Nissan Juke vs Renault Captur
* Nissan Juke and Renault Captur compared * We rate them in every area * Best buys revealed – and those to avoid...
The Nissan Juke and Renault Captur are designed to offer a bit of SUV style and attitude in a small car that’s cheap to buy and easy to park.
They both offer head-turning looks and similarly modest buying and owning costs, but there are some big differences between the two.
What are the Juke and Captur like to drive?
These cars are primarily designed as urban runabouts, so being comfortable and easy to drive is vital.
The Captur fits the brief better than the Juke. Its suspension deals well with bumps around town and its light controls help make manoeuvres painless.
Head on to faster roads and the ride is a little unsettled, but the Captur handles securely and is pretty quiet, so it’s not bad on long journeys.
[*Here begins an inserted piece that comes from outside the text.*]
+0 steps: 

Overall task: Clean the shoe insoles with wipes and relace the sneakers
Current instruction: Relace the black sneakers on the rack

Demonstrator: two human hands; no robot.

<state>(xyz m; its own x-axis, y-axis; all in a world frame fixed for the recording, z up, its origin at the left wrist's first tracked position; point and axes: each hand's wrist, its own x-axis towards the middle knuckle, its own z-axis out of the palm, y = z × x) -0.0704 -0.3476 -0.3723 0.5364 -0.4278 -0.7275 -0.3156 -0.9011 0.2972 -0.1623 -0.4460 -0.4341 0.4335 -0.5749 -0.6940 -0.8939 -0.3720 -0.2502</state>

Three engines are available: 0.9 and 1.2-litre turbocharged petrols, and a 1.5-litre diesel. All the engines give perfectly acceptable performance if you’re not in a hurry, but can feel slow if you want to overtake something on the motorway. Our favourite is the 0.9, and it makes particular sense if you drive mostly in town. The diesel engine is impressively smooth, but you’d have to do plenty of miles a year to make a financial case for it.
The Juke feels pretty different to drive, and not necessarily in a good way. It picks up on most lumps and bumps around town, and its gearchange is notchy. It handles tidily enough, but the vague steering is off-putting at higher speeds, as is the amount of road noise.
Like the Captur, the Juke is best with an entry-level engine. The 93bhp 1.6 petrol is our favourite because it’s nippy enough and pretty quiet (a 115bhp version is also available, but it comes in more expensive trims only). The 1.6 turbos aren’t worth it; they’re quick when worked hard, but aren’t particularly gutsy from low revs. You can say the same about the 1.5 diesel, which is also noisy.
Can I get an automatic Juke or Captur?
The Juke comes with the option of a CVT automatic gearbox. It’s available with the 115bhp 1.6-litre petrol and costs an extra £1000; this means that the cheapest automatic Juke is £15,995. You can also get the CVT ’box with both 1.6 turbo engines, but these start from £20,000 so are far too expensive to recommend.
An automatic gearbox is available on petrol and diesel versions of the Captur, albeit in the more expensive trim levels. The 1.2 petrol comes with an automatic gearbox as standard; prices start at £17,195. Auto diesels are £1000 more than the manuals and start at £17,395.
What are the Juke and Captur like inside?
The Juke is almost as striking inside as it is outside, especially if you go for one of the more lurid centre console colours. Finding a comfortable driving position could be an issue, because the steering wheel doesn’t adjust for reach. There’s decent space up front, but head- and kneeroom are tight in the rear seats. Small rear doors make access tricky, too, so bear that in mind if you need to install a child seat. You also won’t get much luggage in the compact boot, and over-the-shoulder visibility is poor.
The Renault Captur is more practical. There’s more headroom front and rear, plus a far bigger boot with a larger opening. It’s not great for kneeroom in the back, but at least you can slide the rear seats back and forth to maximise luggage or passenger space. It’s also easier to get settled behind the wheel than in the Nissan Juke, although the seats are a little short of lower-back support.
Neither car is especially plush inside; the plastics feel cheap and don’t look particularly appealing. There’s not a huge amount of cabin storage, either.
The Juke is available in six trim levels. We’d stick with entry-level Visia trim because it has the basics, including air-con, alloys and four electric windows. There’s a jump of between £1495 and £2000 up to Acenta trim, which brings climate control, Bluetooth, an iPod connection and larger wheels. If you like plenty of toys it’s probably worth spending another £1000 on an Acenta Premium, which also has a touch-screen sat-nav system, a reversing camera and an upgraded stereo. The other trims are too pricey.
You can choose between four trim levels on the Captur. The cheapest doesn’t come with much kit, so you’ll at least want an Expression+ model. We think it’s worth spending an extra £1000 for a Dynamique MediaNav version, though. This comes with a slick touch-screen sat-nav system, climate control and Bluetooth.
Which one should I buy?
The Captur is the better car. It’s more comfortable, more practical and uses less fuel than the Juke. We’d go for the 0.9 TCe Dynamique MediaNav, which costs £14,995. It’s only just gone on sale, so discounts are still fairly small, but you should be able to get around £500 off.
If you’re sold on the looks of the Juke, the cheaper models are the ones to go for. The 1.6 Visia offers the best blend of price, equipment and performance, and will set you back just £12,995.
If you’re a company car driver, you’ll also be better off with the Renault. Despite having a higher price, our favourite Captur’s lower CO2 emissions mean it’ll actually cost slightly less in company car tax than the Juke.